As for the second ground, a reasonable jury could find McFadden paid her sister to care for her husband upon the basis of McFadden's uncontroverted declaration to that effect. Contrary to the reasoning of the district court, the failure of McFadden's sister to mention in her short sworn statement that McFadden paid her is not in itself a reason to doubt McFadden's deposition testimony. Finally, the third ground does not support summary judgment because a reasonable jury that found McFadden paid her sister to care for her husband could infer McFadden did so because Ballard Spahr led her to believe she could not take time off to care for him herself. The causal relationship is implicit in McFadden's allegation that, after Riley-Jamison said McFadden's need to miss work on days when her husband had medical appointments was “going to be a problem,” in order “[t]o maintain her job, Ms.
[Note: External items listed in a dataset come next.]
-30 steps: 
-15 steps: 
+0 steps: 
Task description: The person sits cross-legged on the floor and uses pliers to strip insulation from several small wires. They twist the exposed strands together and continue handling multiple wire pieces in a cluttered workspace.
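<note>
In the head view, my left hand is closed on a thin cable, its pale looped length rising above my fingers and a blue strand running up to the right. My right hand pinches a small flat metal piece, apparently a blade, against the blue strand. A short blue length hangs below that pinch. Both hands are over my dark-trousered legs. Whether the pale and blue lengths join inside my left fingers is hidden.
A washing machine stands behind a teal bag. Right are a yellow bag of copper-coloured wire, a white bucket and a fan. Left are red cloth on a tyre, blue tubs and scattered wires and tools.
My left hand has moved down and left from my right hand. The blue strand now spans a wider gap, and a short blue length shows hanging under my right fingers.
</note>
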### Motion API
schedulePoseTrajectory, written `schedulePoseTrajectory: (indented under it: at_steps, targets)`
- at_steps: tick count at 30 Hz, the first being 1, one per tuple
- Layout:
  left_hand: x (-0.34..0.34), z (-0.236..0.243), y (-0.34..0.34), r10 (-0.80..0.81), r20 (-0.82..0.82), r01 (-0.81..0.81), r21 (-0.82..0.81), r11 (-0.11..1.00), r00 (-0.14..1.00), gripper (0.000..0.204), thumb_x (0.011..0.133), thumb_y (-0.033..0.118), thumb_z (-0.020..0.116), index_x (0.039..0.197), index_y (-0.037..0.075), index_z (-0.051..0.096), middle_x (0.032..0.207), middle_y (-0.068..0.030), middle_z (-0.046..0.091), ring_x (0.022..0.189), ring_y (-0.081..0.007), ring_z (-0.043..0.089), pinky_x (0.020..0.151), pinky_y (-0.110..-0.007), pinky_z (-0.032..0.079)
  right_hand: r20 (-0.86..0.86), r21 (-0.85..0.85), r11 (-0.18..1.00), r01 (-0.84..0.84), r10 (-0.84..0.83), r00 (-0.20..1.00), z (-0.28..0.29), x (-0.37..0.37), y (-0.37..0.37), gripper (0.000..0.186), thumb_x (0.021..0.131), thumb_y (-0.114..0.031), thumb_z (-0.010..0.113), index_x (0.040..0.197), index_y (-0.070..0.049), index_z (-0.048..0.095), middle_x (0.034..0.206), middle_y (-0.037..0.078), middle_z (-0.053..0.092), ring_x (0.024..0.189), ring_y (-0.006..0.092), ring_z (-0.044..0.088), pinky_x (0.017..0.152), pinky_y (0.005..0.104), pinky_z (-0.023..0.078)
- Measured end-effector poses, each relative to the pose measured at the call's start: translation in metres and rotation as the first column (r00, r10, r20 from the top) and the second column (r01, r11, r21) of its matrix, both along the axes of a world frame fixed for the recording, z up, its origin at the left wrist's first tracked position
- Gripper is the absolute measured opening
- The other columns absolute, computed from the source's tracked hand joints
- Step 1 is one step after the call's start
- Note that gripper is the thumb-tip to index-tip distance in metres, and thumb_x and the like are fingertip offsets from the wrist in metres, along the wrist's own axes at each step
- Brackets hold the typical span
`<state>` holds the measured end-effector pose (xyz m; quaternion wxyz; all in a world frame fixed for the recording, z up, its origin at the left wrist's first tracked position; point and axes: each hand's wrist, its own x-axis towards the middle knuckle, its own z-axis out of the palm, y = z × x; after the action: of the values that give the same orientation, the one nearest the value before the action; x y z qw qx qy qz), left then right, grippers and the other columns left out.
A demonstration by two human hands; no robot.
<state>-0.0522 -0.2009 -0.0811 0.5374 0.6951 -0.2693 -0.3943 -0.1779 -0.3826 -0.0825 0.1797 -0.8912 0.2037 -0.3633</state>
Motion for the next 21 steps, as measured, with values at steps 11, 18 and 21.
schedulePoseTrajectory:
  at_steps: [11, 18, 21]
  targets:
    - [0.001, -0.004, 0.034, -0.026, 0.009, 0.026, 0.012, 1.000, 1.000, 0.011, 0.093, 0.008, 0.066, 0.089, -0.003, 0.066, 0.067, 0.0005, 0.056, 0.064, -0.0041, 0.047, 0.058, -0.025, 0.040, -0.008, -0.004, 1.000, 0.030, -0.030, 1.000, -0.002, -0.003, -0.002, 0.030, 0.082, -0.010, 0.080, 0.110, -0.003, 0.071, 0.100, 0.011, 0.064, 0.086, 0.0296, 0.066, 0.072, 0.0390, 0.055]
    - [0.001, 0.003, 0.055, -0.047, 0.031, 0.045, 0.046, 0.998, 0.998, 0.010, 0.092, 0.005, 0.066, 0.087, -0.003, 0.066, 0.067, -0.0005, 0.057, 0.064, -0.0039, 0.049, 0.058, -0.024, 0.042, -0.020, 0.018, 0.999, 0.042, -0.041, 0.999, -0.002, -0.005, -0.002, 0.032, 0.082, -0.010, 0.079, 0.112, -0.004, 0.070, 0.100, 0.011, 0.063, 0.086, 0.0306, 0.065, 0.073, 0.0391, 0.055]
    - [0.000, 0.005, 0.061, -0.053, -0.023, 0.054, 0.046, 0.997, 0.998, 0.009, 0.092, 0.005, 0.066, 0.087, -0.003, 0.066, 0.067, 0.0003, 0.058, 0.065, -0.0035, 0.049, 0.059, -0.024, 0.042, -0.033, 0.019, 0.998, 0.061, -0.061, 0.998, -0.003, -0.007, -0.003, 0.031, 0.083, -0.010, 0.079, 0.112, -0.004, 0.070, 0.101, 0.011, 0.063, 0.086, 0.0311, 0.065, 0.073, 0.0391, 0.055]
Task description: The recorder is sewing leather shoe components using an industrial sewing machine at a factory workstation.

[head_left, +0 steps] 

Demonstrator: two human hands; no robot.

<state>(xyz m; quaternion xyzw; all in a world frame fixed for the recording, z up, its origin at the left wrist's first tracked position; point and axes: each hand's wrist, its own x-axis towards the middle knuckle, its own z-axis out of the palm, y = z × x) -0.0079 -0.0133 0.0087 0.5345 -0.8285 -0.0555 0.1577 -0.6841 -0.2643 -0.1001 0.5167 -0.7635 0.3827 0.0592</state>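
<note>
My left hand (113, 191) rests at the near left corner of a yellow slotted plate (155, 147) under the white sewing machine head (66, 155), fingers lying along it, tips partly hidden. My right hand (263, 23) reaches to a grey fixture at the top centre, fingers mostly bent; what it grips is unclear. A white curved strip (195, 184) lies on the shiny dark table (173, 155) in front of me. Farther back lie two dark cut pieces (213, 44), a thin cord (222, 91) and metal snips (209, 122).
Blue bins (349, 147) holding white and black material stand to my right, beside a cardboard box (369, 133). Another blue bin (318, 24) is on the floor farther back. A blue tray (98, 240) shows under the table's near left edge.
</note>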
McFadden arranged for her sister to care for [her] husband on [those days] and reported to work ․ as instructed.”
Because none of the grounds upon which the district court relied supports its conclusion that no reasonable jury could find McFadden was prejudiced by the purported violation of the FMLA, we reverse the judgment of the district court granting summary judgment for the defendants on McFadden's claim under that statute. Ballard Spahr suggests alternative grounds for affirming the judgment in this respect but, because they implicate disputed issues of fact and law, they are better addressed by the district court in the first instance.
We reverse the judgment of the district court with respect to McFadden's claim of interference in violation of the FMLA and remand that claim for further proceedings because there is a genuine issue of material fact as to whether McFadden was prejudiced by the alleged interference.* We affirm the judgment for the defendants with respect to McFadden's other claims.
FOOTNOTE. The district court did not reach the question whether Riley-Jamison can be held personally liable for any of the firm's actions. 580 F.Supp.2d at 110. We leave what remains of that issue for the district court to decide in the first instance.
Opinion for the Court filed by Circuit Judge GINSBURG.